[Patches] [ python-Patches-445762 ] Support --disable-unicode

Fri, 17 Aug 2001 11:44:34 -0700

Patches item #445762, was opened at 2001-07-29 14:13
You can respond by visiting: 
http://sourceforge.net/tracker/?func=detail&atid=305470&aid=445762&group_id=5470

Category: Build
Group: None
>Status: Closed
>Resolution: Accepted
Priority: 5
Submitted By: Martin v. Löwis (loewis)
Assigned to: M.-A. Lemburg (lemburg)
Summary: Support --disable-unicode

Initial Comment:
This patch implements the option --disable-unicode.
In particular, it:
- does not compile unicodeobject, unicodectype, 
_codecsmodule, and unicodedata if Unicode is disabled
- checks for Py_Unicode in all places that use 
Unicode functions
- disables unicode literals, the builtin functions, 
and the string encode and decode methods,
- avoids Unicode literals in a few places in the 
libraries
- adds the types.StringTypes list

Most of the test suite passes with these changes. A 
number of tests fail, mostly because they use Unicode 
literals.

----------------------------------------------------------------------

>Comment By: Martin v. Löwis (loewis)
Date: 2001-08-17 11:44

Message:
Logged In: YES 
user_id=21627

Committed as

Makefile.pre.in:1.53
configure:1.240
configure.in:1.248
setup.py:1.50
Include/intobject.h:2.22
Include/longobject.h:2.21
Include/object.h:2.86
Include/unicodeobject.h:2.31
Lib/ConfigParser.py:1.36
Lib/copy.py:1.20
Lib/site.py:1.35
Lib/types.py:1.20
Lib/test/pickletester.py:1.7
Lib/test/string_tests.py:1.10
Lib/test/test_b1.py:1.38
Lib/test/test_contains.py:1.8
Lib/test/test_format.py:1.12
Lib/test/test_iter.py:1.18
Lib/test/test_pprint.py:1.5
Lib/test/test_sre.py:1.27
Lib/test/test_support.py:1.25
Lib/test/test_winreg.py:1.10
Misc/NEWS:1.207
Modules/_codecsmodule.c:2.9
Modules/_sre.c:2.63
Modules/_tkinter.c:1.119
Modules/cPickle.c:2.62
Modules/pyexpat.c:2.48
Objects/abstract.c:2.72
Objects/complexobject.c:2.39
Objects/floatobject.c:2.86
Objects/intobject.c:2.62
Objects/longobject.c:1.92
Objects/object.c:2.139
Objects/stringobject.c:2.124
Python/bltinmodule.c:2.227
Python/compile.c:2.218
Python/getargs.c:2.62
Python/marshal.c:1.65
Python/modsupport.c:2.58
Python/pythonrun.c:2.147
Python/sysmodule.c:2.92

----------------------------------------------------------------------

Comment By: Martin v. Löwis (loewis)
Date: 2001-08-03 00:45

Message:
Logged In: YES 
user_id=21627

I've added an additional test.patch file, which only 
records the changes to Lib/test.
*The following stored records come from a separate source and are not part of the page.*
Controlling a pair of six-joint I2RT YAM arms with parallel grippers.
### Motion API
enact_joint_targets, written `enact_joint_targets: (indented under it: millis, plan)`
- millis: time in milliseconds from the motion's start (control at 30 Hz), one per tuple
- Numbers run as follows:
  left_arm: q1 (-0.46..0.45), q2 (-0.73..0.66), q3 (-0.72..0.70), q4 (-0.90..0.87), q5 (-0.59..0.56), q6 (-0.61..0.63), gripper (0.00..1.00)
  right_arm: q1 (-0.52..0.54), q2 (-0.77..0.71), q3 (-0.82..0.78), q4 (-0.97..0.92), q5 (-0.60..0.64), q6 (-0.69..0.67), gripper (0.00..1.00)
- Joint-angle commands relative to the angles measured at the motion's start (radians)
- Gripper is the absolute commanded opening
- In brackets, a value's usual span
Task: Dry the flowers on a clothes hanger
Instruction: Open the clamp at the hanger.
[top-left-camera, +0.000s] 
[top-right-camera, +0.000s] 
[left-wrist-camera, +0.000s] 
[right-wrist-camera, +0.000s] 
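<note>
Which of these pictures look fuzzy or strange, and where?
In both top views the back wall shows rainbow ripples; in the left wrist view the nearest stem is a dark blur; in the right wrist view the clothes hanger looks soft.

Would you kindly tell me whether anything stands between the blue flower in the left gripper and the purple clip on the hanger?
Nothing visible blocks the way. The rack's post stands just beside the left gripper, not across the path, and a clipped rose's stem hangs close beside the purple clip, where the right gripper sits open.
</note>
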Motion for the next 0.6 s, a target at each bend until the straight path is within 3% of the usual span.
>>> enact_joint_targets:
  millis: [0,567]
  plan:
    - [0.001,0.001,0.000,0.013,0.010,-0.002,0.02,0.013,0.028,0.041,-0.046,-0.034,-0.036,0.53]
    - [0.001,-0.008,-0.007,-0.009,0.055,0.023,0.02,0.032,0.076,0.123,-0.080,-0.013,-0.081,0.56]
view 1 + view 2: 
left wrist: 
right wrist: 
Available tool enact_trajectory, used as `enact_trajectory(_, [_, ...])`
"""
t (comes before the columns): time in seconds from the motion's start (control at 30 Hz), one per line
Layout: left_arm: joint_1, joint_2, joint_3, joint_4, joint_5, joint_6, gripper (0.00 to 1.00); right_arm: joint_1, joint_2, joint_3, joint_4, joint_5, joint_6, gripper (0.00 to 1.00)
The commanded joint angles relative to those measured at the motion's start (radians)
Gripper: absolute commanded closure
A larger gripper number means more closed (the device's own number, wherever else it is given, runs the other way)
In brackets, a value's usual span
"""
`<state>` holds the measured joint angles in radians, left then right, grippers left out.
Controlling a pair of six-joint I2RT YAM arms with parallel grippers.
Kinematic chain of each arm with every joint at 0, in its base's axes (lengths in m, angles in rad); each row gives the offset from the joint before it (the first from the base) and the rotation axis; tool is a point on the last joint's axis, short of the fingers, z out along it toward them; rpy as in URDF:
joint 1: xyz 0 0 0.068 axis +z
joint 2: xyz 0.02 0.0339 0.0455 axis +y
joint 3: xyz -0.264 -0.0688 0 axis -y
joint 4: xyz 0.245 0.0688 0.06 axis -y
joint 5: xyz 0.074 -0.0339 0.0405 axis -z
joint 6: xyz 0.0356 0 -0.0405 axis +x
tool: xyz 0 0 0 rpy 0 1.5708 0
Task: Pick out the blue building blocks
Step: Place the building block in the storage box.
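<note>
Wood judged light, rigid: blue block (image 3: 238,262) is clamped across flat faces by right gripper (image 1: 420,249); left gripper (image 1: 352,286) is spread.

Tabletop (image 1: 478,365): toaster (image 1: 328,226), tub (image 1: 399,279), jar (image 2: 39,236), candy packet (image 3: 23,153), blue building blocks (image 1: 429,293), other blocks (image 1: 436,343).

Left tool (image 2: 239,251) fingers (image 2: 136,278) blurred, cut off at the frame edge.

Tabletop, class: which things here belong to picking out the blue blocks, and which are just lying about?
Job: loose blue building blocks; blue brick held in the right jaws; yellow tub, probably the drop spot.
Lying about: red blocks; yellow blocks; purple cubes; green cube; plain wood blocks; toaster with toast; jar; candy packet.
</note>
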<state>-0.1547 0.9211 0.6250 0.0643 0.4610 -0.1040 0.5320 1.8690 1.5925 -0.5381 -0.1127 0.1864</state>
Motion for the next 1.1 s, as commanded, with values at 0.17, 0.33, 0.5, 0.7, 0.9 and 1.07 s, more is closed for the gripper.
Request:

With this patch, I get 
the following failures:
test_grammar test___all__ test_charmapcodec test_codecs 
test_gettext test_minidom test_pyexpat test_sax 
test_string test_ucn test_unicode test_unicodedata 
test_urllib test_zipfile1

I don't think this list cannot be reduced much further 
without seriously impacting the strength of the test suite.

To reduce the number of failures to this list, I also had 
to modify pickle.py to not use Unicode literals anymore. 
I'm not sure whether this is a good idea, as it impacts 
performance; the pickle.patch is attached separately.

----------------------------------------------------------------------

Comment By: M.-A. Lemburg (lemburg)
Date: 2001-08-02 09:29

Message:
Logged In: YES 
user_id=38388

Uploaded a revised patch. The test suite still fails -- it
would be nice if you could work this out; I don't want to
check the patch in before the test suite runs through
without failures.

Thanks.

----------------------------------------------------------------------

Comment By: Martin v. Löwis (loewis)
Date: 2001-08-01 23:09

Message:
Logged In: YES 
user_id=21627

Updated patch after merger with descr_branch.

----------------------------------------------------------------------

Comment By: Martin v. Löwis (loewis)
Date: 2001-07-31 00:56

Message:
Logged In: YES 
user_id=21627

Replaced patch, since it contained unrelated fragments.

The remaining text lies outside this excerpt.